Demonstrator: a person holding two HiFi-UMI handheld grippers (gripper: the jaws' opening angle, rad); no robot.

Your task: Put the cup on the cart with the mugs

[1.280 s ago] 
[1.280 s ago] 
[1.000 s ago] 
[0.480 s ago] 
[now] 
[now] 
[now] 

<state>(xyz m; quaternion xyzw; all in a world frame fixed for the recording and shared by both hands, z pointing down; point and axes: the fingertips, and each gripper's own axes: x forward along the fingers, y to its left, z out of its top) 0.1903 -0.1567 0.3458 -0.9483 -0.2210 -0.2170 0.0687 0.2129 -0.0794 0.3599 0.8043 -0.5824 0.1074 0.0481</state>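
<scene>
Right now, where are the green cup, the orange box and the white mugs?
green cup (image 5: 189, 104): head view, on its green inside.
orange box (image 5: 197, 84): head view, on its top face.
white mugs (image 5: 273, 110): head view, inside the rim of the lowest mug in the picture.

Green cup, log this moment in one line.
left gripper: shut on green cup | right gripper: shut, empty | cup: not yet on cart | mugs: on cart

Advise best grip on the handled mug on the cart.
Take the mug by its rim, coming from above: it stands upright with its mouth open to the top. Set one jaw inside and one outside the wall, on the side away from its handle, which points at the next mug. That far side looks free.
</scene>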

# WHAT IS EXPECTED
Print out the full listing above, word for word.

# TASK OUTPUT
Demonstrator: a person holding two HiFi-UMI handheld grippers (gripper: the jaws' opening angle, rad); no robot.

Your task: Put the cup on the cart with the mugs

[1.280 s ago] 
[1.280 s ago] 
[1.000 s ago] 
[0.480 s ago] 
[now] 
[now] 
[now] 

<state>(xyz m; quaternion xyzw; all in a world frame fixed for the recording and shared by both hands, z pointing down; point and axes: the fingertips, and each gripper's own axes: x forward along the fingers, y to its left, z out of its top) 0.1903 -0.1567 0.3458 -0.9483 -0.2210 -0.2170 0.0687 0.2129 -0.0794 0.3599 0.8043 -0.5824 0.1074 0.0481</state>
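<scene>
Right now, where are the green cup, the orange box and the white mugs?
green cup (image 5: 189, 104): head view, on its green inside.
orange box (image 5: 197, 84): head view, on its top face.
white mugs (image 5: 273, 110): head view, inside the rim of the lowest mug in the picture.

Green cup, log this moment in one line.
left gripper: shut on green cup | right gripper: shut, empty | cup: not yet on cart | mugs: on cart

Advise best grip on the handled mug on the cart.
Take the mug by its rim, coming from above: it stands upright with its mouth open to the top. Set one jaw inside and one outside the wall, on the side away from its handle, which points at the next mug. That far side looks free.
</scene>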

The exercise concludes with this answer.